Lalu kekerasan ekonomi berupa penolakan biaya politik, pencurian, dan perusakan properti kampanye; serta kekerasan siber seperti penyebaran narasi hoaks dan ujaran kebencian.
"Setiap bentuk kekerasan ini dapat terjadi tidak saja di ranah personal, namun juga di ranah publik, maupun ranah negara," katanya.
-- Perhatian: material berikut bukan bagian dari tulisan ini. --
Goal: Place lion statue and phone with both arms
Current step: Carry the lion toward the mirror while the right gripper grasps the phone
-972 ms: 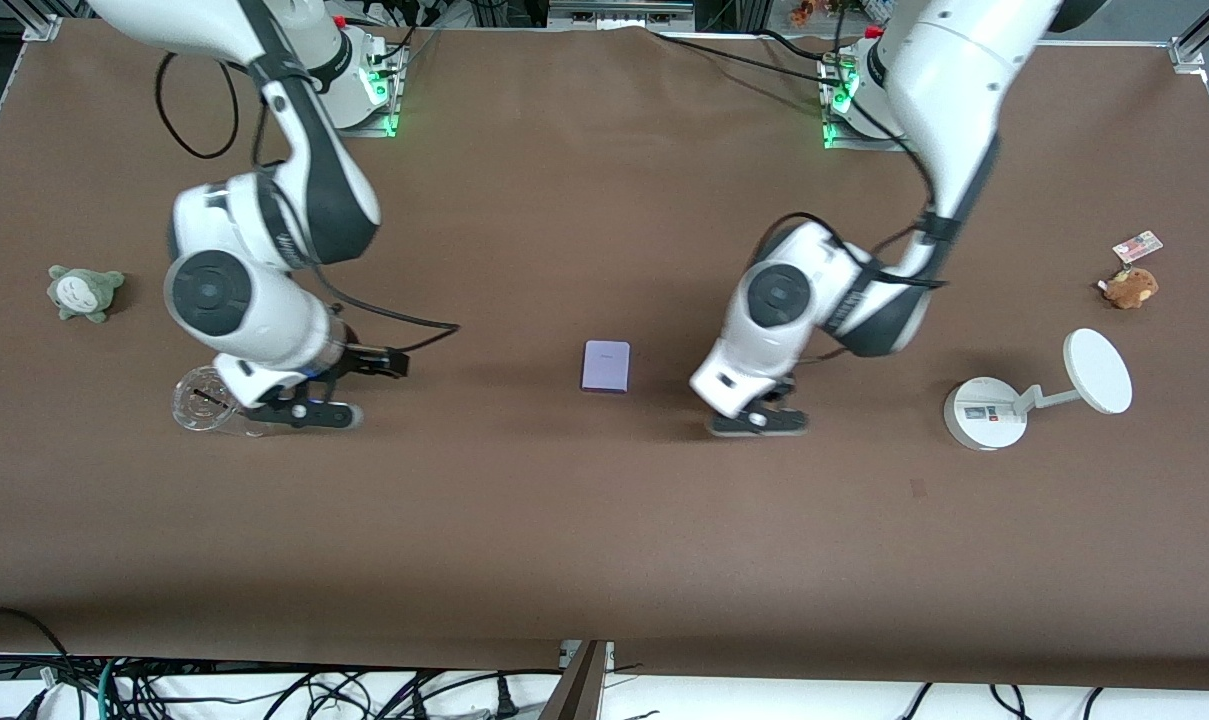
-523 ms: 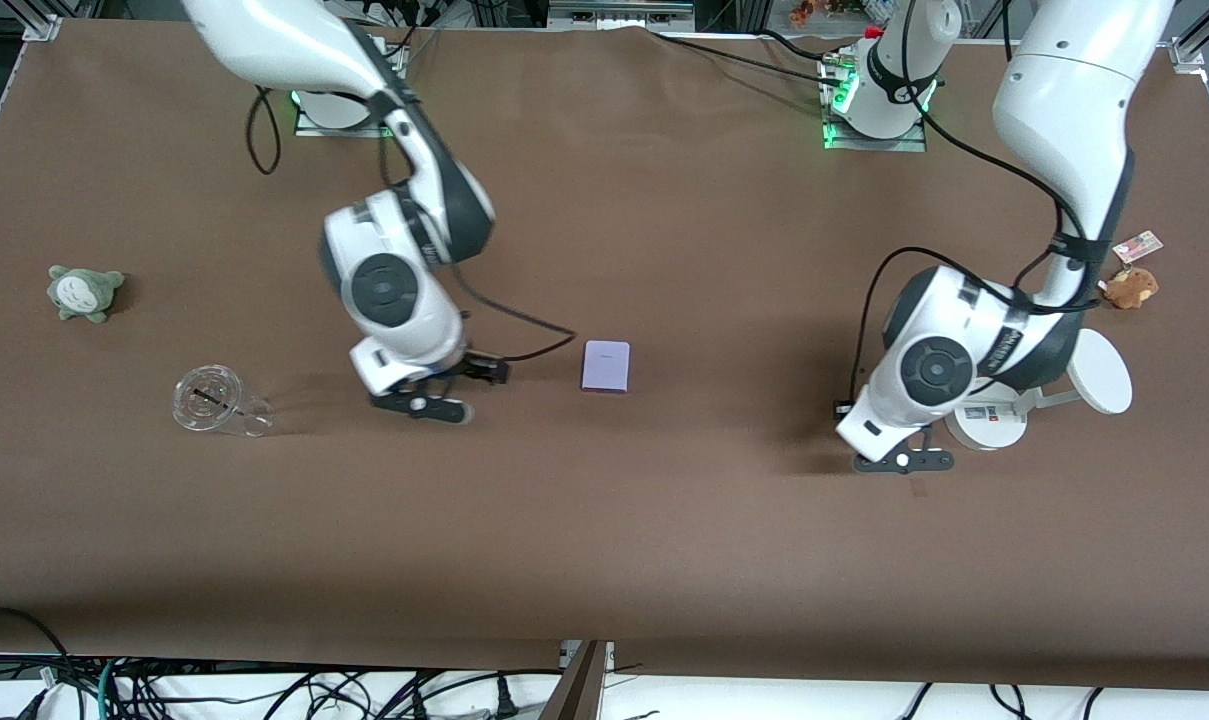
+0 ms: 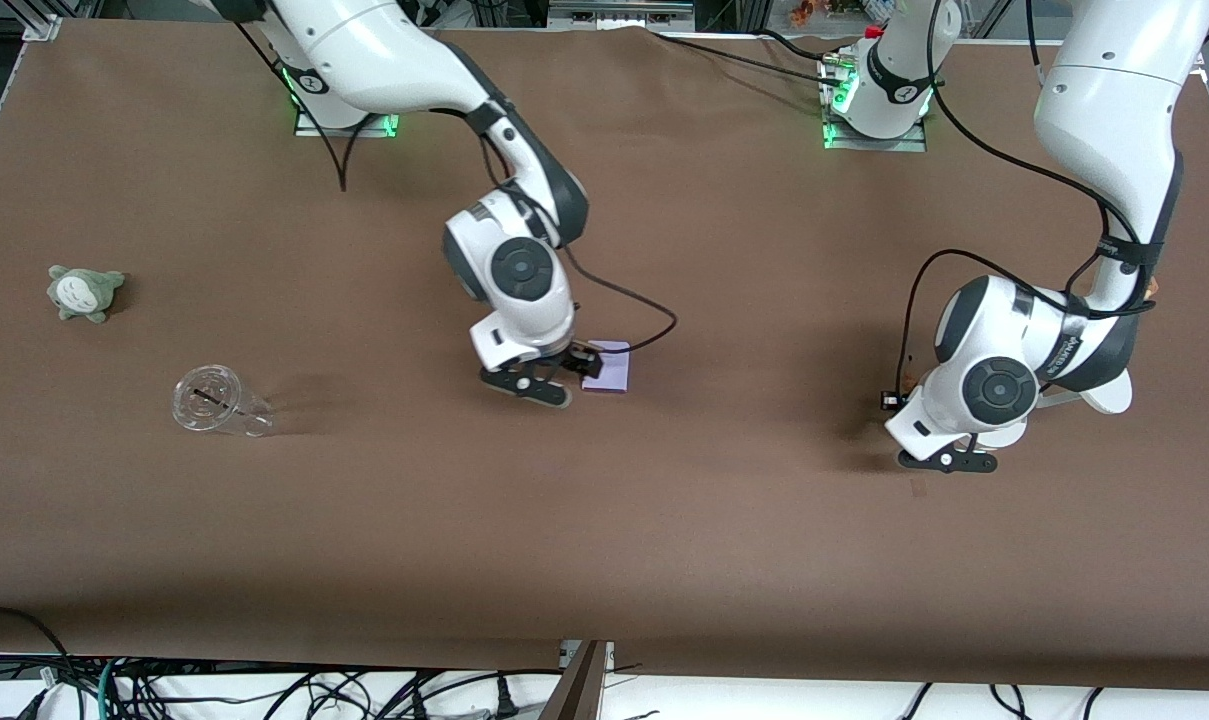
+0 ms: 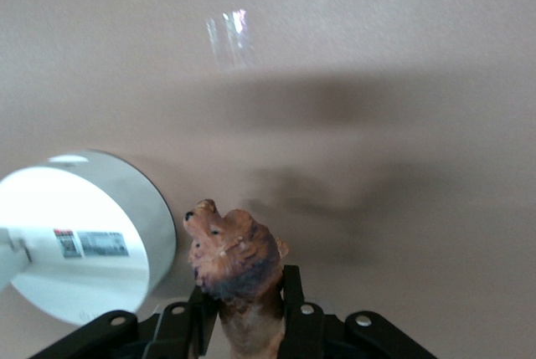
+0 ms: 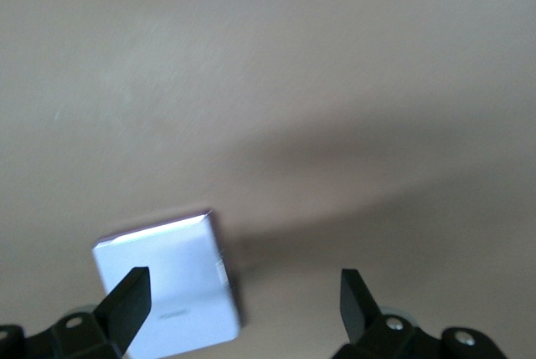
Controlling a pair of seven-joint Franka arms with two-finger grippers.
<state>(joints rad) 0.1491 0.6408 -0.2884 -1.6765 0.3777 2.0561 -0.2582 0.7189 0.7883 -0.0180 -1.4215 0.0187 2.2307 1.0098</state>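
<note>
The lion statue, a small orange-brown figurine with a darker mane, stands upright between the fingers of my left gripper, which is shut on it. In the front view that gripper hangs low over the table beside the white stand's base, and the statue itself is hidden there. The phone, a flat pale lavender slab, lies on the brown table. My right gripper is open right beside it. In the right wrist view the phone lies under one side of the gripper, partly between the spread fingers.
A white stand has its round base close by the statue and its disc partly covered by the left arm. A clear cup lies on its side toward the right arm's end, and a grey-green plush sits farther out.
The right arm has swept from the clear cup across to the phone. The left arm has carried the lion statue from near the phone out to the white stand's base.
</note>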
Olivia Salampessy menambahkan kekerasan terhadap para perempuan juga dapat berupa penyempitan ruang politik bagi mereka yang hendak mencalonkan diri akibat minim-nya akses politik dan ekonomi, kuatnya politisasi agama dan adat, praktek budaya yang bias gender, dan stigmatisasi pada perempuan yang berkegiatan di politik, serta politisasi dan eksploitasi isu perempuan yang digunakan untuk menjatuhkan maupun menghalangi perempuan sebagai calon, serta ancaman dan teror yang masih banyak digunakan lawan politiknya untuk kepentingan pemenangan.
Untuk itu, Olivia Salampessy meminta penyelenggaraan Pemilihan Umum harus peka terhadap kerentanan perempuan, baik perempuan sebagai pemilih, perempuan sebagai calon atau kandidat, perempuan sebagai penyelenggara Pemilu, dan perempuan sebagai pendukung politik.